The following question was sent to me, I thought it useful enough for a full elaboration:

Submitted on 2014/05/12 at 8:23 amDr. Fleishman,

I am so happy I found your site. I have been trying to decide how to best analyze the results of a pilot study I conducted (ABA design: N = 4) examining an intervention targeted for people who stutter . During the first phase (AB) a dependent t test was performed. I am pasting the results of this preliminary analyses below:

Results of the SSI-4 indicated that participants reduced their percent syllables stuttered from M= 7.1 (sd=1.7) to M= 5.1 (sd=1.7). Although this did not reach statistical significance, there was a large effect size (d =1.18). Findings from the Burns Anxiety Inventory revealed a large decrease in the number of items checked off as causing anxious feelings, anxious thoughts, and physical symptoms of anxiety. Anxious thoughts were significantly higher before yoga treatment (M=.70; sd=.45) than after yoga (M=.27; sd=.32) as indicated by a significant paired t-test, t(3) = 5.58, p = .011; d = 1.10 (large effect). On the OASES, participants indicated positive changes in the general perception of their impairment with improved reactions to their stuttering, reduced difficulties about speaking in daily situations, and improved satisfaction with their quality of life related to communication. Overall perceptions of speakers’ experiences of stuttering were significantly more negative before yoga treatment (M= 2.70; sd=.22) than after yoga (M= 2.32; sd=.17) as indicated by a significant paired t-test, t(3) = 8.01, p = .004., d = 1.93 (large effect).

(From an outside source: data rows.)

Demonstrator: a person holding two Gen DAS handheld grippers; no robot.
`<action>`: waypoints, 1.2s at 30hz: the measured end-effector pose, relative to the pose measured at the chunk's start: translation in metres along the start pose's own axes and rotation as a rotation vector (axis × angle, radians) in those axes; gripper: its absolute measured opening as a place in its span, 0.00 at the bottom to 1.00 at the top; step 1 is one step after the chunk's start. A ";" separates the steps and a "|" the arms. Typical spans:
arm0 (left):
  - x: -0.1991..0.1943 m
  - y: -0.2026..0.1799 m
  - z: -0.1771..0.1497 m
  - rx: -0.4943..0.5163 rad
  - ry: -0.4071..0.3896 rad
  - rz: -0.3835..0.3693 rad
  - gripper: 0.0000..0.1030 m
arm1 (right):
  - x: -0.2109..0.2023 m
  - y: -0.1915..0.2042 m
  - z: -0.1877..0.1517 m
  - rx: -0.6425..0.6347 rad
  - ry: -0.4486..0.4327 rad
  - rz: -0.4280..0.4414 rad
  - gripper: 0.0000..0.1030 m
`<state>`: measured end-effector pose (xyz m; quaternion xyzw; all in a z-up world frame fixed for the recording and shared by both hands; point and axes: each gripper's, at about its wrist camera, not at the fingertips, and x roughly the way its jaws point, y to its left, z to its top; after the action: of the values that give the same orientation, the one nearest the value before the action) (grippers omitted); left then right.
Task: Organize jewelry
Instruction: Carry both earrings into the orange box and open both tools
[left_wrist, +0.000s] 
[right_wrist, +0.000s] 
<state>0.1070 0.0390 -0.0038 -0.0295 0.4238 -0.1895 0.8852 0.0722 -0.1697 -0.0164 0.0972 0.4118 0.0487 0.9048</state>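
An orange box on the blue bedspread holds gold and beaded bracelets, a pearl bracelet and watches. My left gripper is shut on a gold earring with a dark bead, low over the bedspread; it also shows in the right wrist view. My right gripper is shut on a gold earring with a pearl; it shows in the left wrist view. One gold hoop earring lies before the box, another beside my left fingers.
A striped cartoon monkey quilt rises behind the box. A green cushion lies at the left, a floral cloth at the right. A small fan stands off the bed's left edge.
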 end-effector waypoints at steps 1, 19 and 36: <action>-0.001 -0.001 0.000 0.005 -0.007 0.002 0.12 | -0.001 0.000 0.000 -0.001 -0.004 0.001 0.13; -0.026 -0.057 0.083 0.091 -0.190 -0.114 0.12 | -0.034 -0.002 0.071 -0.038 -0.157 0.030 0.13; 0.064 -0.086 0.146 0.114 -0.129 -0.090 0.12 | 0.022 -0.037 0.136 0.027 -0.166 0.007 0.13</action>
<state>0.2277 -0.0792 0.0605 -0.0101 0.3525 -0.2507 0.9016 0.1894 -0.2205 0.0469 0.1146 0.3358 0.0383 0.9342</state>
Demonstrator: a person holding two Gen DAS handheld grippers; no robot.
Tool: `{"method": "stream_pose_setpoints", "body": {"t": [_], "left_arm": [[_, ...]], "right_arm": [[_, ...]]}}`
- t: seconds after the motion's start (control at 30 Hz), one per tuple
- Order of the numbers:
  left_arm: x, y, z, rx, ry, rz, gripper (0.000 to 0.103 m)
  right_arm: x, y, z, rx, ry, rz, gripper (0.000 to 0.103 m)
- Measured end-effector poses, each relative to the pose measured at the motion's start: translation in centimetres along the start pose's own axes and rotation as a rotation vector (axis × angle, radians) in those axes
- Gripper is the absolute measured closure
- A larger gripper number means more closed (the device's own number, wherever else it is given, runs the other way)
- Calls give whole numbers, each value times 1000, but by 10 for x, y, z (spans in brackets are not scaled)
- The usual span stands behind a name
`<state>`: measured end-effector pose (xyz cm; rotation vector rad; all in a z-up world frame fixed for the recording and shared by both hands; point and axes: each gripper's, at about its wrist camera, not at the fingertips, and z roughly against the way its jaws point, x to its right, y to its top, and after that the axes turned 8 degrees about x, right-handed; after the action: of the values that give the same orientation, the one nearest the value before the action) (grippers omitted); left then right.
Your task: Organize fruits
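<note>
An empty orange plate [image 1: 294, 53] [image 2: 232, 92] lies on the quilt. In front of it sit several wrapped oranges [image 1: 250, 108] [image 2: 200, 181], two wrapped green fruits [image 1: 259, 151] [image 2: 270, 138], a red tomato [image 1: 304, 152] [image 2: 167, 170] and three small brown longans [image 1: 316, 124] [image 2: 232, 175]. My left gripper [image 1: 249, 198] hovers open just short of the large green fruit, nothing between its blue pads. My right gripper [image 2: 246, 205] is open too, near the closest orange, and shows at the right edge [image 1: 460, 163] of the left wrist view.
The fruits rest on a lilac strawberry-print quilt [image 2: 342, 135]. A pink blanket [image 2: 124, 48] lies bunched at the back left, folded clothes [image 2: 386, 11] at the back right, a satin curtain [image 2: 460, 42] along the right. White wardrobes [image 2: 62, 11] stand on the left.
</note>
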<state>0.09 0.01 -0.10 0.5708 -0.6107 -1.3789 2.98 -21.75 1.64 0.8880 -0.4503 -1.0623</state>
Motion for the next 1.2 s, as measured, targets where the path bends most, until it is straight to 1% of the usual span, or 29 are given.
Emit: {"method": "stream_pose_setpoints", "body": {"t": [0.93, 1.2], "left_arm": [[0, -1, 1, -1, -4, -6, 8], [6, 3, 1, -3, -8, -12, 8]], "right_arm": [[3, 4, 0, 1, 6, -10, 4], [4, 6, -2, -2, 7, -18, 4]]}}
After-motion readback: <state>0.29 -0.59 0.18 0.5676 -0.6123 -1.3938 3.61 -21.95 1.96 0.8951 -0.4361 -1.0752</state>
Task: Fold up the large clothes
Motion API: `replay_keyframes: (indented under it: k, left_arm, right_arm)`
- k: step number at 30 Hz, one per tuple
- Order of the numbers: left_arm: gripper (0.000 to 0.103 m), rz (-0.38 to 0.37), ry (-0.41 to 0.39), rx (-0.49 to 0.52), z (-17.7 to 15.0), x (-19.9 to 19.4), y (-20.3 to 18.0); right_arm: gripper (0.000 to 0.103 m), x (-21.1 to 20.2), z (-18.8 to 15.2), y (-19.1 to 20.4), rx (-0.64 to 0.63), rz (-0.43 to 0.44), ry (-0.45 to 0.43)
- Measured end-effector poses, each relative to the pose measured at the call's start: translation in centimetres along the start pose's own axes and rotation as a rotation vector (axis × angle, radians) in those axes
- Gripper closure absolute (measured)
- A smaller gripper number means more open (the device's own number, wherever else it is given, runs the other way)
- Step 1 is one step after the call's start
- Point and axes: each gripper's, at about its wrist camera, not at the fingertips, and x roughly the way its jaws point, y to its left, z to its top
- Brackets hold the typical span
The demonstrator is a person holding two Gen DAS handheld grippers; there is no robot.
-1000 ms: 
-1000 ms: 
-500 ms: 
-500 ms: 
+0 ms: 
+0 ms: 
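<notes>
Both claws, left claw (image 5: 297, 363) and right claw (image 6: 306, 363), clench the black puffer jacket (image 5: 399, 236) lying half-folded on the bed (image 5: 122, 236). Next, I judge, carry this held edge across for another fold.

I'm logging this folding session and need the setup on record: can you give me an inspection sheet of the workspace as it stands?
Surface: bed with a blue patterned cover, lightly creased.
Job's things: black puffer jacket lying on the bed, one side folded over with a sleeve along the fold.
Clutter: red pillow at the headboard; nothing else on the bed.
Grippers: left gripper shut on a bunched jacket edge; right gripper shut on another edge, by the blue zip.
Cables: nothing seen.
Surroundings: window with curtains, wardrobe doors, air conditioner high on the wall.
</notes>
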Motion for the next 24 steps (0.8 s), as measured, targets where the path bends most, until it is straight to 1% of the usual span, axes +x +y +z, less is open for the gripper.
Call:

I am now analyzing the results including the followup measures. After reading the previous posts, I realize that I should be focusing on reporting descriptives, rather than trying the figure out the appropriate statistical test to use. I just read the results of a study similar in design to my study with a sample size of 3. In that study the authors used a technique called “Split Middle Method of Trend Estimation”. I have never heard of this technique. Could you explain how to perform such an analysis? Would you recommend using this type of analysis?

I am trying to get the results of this small pilot study published, but am worried about just reporting descriptives. . Is there a bias toward not publishing studies that are purely descriptive in nature?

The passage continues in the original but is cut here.